In the listing below, find the line with "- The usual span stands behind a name", then repeat exactly every line from the top through that one.

↓

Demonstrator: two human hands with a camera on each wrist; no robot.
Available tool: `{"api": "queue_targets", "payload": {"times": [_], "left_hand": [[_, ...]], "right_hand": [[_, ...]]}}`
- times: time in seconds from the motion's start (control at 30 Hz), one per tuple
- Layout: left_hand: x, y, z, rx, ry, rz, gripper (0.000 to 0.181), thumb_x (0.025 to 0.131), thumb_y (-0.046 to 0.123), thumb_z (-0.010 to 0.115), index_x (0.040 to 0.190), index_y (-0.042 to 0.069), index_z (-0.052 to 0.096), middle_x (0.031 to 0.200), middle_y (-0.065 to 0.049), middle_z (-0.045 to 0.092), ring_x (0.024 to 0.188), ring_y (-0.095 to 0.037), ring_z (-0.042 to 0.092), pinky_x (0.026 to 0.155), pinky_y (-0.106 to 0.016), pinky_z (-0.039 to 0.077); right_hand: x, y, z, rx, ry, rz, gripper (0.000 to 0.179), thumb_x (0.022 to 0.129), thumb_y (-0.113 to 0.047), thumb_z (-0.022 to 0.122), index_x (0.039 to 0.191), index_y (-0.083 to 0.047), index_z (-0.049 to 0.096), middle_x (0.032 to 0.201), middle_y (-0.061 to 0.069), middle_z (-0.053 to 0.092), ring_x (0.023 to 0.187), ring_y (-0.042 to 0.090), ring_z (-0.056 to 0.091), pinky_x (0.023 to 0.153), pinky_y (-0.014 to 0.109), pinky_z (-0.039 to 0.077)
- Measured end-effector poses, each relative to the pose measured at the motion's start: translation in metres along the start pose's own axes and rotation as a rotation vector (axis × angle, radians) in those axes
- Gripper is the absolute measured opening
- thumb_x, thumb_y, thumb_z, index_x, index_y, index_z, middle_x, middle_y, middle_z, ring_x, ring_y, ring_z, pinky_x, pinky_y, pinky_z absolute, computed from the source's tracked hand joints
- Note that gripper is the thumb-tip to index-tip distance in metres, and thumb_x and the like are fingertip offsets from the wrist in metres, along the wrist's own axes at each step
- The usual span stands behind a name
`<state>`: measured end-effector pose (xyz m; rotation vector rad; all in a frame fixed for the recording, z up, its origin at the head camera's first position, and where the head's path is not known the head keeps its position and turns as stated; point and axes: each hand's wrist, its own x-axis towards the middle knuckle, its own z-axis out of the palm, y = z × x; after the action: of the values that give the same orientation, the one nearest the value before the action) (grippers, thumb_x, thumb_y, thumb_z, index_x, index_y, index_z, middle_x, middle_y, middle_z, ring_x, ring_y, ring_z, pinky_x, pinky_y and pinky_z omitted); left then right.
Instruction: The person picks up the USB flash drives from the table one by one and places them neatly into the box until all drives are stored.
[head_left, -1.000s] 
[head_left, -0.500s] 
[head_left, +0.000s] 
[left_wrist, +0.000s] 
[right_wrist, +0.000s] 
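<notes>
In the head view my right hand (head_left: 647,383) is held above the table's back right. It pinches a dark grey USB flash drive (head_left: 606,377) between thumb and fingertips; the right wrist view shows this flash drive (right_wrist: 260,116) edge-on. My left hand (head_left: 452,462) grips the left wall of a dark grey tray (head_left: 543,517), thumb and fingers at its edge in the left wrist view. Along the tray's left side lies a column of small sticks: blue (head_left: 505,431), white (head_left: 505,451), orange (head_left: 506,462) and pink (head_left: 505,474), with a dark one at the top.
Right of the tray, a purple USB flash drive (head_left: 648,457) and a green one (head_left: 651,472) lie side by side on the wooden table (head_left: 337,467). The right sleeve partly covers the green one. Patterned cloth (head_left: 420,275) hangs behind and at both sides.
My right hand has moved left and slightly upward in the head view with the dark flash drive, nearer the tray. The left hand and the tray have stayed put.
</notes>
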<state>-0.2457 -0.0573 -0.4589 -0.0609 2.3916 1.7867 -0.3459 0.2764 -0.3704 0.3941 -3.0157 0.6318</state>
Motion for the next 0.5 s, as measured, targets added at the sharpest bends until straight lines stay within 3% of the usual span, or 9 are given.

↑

## SOLUTION FOR THIS TASK
Demonstrator: two human hands with a camera on each wrist; no robot.
Available tool: `{"api": "queue_targets", "payload": {"times": [_], "left_hand": [[_, ...]], "right_hand": [[_, ...]]}}`
- times: time in seconds from the motion's start (control at 30 Hz), one per tuple
- Layout: left_hand: x, y, z, rx, ry, rz, gripper (0.000 to 0.181), thumb_x (0.025 to 0.131), thumb_y (-0.046 to 0.123), thumb_z (-0.010 to 0.115), index_x (0.040 to 0.190), index_y (-0.042 to 0.069), index_z (-0.052 to 0.096), middle_x (0.031 to 0.200), middle_y (-0.065 to 0.049), middle_z (-0.045 to 0.092), ring_x (0.024 to 0.188), ring_y (-0.095 to 0.037), ring_z (-0.042 to 0.092), pinky_x (0.026 to 0.155), pinky_y (-0.106 to 0.016), pinky_z (-0.039 to 0.077); right_hand: x, y, z, rx, ry, rz, gripper (0.000 to 0.179), thumb_x (0.022 to 0.129), thumb_y (-0.113 to 0.047), thumb_z (-0.022 to 0.122), index_x (0.039 to 0.191), index_y (-0.083 to 0.047), index_z (-0.049 to 0.096), middle_x (0.032 to 0.201), middle_y (-0.061 to 0.069), middle_z (-0.053 to 0.092), ring_x (0.023 to 0.187), ring_y (-0.042 to 0.090), ring_z (-0.056 to 0.091), pinky_x (0.023 to 0.153), pinky_y (-0.014 to 0.109), pinky_z (-0.039 to 0.077)
- Measured end-effector poses, each relative to the pose measured at the motion's start: translation in metres along the start pose's own axes and rotation as a rotation vector (axis × angle, radians) in those axes
- Gripper is the absolute measured opening
- thumb_x, thumb_y, thumb_z, index_x, index_y, index_z, middle_x, middle_y, middle_z, ring_x, ring_y, ring_z, pinky_x, pinky_y, pinky_z absolute, computed from the source's tracked hand joints
- Note that gripper is the thumb-tip to index-tip distance in metres, and thumb_x and the like are fingertip offsets from the wrist in metres, along the wrist's own axes at each step
- The usual span stands behind a name

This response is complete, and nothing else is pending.